Non credo Holmes. Fa così caldo!
Caro vecchio Watson! Lei è l’unico punto immutabile in un’era che si chiude. Comunque, si sta levando un vento di est, un vento che l’Inghilterra sinora non conosce. Sarà un vento Gelido e pungente e molti di noi ne saranno falciati. Ma nondimeno esso è un vento di Dio, e quando la tempesta sarà passata si leverà nella luce del sole una terra più pura, migliore, più forte”.
Il vento che si leva è la tempesta della guerra e viene dalla Germania. La Travers è molto meno drammatica, ma al numero 17 del Viale dei Ciliegi annuncia l’arrivo, aereo e imprevedibile, di un personaggio fatidico per la famiglia Banks e soprattutto per le sorti della letteratura per ragazzi.
Non un vento di mattanza, ma tuttavia un vento che sconvolge e travolge fin dalle prime raffiche: “Appena la figura ebbe oltrepassato il cancello, sembrò che il vento la sollevasse, portandola in volo verso la casa. Fu come se l’avesse trascinata fino al cancello, avesse atteso che si aprisse e poi di nuovo soffiando avesse sollevato lei, la grande borsa e tutto fino alla soglia di casa. I bimbi, sempre protesi a guardare, udirono un terribile rumore e, come lei ebbe posto piede a terra, l’intera casa si scosse”.
L’arrivo di Mary Poppins in casa Banks al 17 di Viale dei Ciliegi è questo atterraggio buffo e tumultuoso che genera una sorta di terremoto nella quiete borghese di una Londra metodica e regolare.
Non porta la guerra, Mary Poppins, almeno quella degli eserciti e dei regni, ma la rivoluzione, quella sì.
Una rivoluzione gentile e al tempo stesso terribile, come la stessa istitutrice (che non si può guardare negli occhi e al tempo stesso disubbidirle). Almeno, finché il vento non sarà nuovamente cambiato.
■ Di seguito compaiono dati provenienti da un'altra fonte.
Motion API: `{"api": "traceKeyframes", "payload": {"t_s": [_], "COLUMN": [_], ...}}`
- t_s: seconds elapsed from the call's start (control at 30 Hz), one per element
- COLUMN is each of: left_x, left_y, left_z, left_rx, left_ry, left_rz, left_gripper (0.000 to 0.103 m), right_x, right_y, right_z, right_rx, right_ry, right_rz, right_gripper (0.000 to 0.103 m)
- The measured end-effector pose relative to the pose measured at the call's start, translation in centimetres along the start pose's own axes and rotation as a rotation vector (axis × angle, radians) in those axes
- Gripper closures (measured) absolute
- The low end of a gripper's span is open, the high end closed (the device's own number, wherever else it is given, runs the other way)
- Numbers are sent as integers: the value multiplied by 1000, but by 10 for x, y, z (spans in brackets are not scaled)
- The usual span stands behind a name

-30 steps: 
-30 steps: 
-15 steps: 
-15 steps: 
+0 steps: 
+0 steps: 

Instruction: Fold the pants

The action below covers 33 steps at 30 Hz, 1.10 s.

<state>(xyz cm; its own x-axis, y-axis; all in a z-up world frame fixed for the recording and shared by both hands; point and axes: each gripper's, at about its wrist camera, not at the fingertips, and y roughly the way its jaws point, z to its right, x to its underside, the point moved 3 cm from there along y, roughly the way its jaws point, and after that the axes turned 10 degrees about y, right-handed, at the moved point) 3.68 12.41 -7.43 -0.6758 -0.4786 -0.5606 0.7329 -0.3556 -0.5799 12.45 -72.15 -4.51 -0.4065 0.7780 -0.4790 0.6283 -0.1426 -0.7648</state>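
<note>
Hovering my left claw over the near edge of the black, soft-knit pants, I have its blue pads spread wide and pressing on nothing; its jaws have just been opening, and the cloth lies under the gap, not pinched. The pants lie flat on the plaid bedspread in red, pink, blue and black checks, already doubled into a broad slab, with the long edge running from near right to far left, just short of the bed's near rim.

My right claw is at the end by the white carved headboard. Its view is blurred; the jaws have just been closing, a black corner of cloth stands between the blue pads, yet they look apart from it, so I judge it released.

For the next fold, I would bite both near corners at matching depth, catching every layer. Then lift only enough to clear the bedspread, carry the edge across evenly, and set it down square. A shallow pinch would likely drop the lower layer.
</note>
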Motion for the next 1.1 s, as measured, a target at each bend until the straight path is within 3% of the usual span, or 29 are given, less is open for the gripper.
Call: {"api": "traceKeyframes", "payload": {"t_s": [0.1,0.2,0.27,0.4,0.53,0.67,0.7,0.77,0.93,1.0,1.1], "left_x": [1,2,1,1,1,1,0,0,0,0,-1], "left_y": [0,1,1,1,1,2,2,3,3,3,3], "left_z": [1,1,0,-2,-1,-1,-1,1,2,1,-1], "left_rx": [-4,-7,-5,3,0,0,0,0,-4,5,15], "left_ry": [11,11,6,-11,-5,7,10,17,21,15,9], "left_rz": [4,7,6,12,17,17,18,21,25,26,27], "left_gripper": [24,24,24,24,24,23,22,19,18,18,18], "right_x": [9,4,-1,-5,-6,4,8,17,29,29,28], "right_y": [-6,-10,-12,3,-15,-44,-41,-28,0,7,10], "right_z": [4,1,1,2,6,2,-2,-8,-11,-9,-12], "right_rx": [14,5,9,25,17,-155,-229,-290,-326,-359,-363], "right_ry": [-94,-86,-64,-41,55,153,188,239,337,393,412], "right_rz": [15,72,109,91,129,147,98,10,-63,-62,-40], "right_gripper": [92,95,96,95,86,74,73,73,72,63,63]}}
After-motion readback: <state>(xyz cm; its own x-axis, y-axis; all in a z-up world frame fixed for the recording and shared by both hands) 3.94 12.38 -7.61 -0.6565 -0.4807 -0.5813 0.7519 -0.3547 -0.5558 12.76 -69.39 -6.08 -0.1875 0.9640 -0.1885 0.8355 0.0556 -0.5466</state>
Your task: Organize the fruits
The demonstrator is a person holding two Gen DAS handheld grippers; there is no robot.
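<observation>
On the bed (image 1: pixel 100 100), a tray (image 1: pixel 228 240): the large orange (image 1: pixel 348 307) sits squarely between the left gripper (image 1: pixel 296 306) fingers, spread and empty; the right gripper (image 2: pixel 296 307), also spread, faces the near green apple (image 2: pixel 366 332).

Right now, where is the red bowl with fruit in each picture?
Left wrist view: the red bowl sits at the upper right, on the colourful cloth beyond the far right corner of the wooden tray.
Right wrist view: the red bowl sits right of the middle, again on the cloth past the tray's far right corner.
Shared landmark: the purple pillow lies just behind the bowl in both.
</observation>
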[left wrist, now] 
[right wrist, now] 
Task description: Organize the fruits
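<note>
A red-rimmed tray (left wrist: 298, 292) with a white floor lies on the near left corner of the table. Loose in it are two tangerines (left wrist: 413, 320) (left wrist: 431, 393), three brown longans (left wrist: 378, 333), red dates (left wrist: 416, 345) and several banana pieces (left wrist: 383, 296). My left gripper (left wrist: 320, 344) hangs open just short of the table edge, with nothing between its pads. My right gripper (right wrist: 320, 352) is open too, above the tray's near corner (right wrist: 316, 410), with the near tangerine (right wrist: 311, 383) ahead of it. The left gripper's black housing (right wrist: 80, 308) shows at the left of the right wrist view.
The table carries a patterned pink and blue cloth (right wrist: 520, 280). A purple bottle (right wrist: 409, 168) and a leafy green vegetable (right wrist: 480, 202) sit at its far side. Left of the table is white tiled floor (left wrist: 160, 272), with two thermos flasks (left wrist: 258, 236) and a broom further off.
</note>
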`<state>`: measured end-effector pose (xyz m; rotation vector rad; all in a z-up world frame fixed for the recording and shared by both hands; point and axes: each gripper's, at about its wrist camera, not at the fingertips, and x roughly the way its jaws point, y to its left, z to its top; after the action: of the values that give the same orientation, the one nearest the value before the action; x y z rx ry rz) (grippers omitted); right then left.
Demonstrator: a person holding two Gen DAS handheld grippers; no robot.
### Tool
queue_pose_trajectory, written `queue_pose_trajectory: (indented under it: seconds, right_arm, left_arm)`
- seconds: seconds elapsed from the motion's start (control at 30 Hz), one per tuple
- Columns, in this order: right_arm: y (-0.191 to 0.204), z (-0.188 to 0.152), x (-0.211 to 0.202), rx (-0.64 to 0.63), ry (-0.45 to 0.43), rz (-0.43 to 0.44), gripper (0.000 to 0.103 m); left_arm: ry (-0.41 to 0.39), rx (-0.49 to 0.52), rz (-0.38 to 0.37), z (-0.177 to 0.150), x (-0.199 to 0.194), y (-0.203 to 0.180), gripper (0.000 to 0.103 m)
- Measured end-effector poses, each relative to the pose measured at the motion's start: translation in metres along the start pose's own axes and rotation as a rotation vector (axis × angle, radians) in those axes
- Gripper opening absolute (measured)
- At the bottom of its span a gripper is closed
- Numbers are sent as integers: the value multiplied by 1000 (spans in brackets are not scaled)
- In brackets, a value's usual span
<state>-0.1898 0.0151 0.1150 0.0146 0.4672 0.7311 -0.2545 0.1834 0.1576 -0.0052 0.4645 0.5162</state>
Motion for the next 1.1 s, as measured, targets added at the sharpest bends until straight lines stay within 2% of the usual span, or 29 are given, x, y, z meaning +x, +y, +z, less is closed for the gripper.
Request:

Altro non è dato sapere, ché Mary Poppins “non diceva nulla a nessuno”.
Eroina taciturna e occasionalmente lapidaria, Mary non è al servizio di nessuno (tanto meno dei confusi coniugi Banks) e s’impone a tutti con autoritaria autorevolezza senza mai esercitare alcuna coercizione, bensì con pedagogica e affascinante cortesia (specie quando arriccia graziosamente il naso). Il che non le impedisce di “dire sempre no” ai capricci, alle bizzarrie, ai non sensi, alle aberrazioni con una linea di condotta lineare e cristallina e tuttavia sovversiva dei luoghi comuni e delle convenzioni.
In tali radicali contestazioni consiste propriamente la sua autentica magia, che ha qualcosa di stregonesco e di sibillino, e che le consente di lievitare sopra le bassezze del più ovvio realismo, ricorrendo talora, alla bisogna, al prontuario contenuto nella sua inesauribile borsa.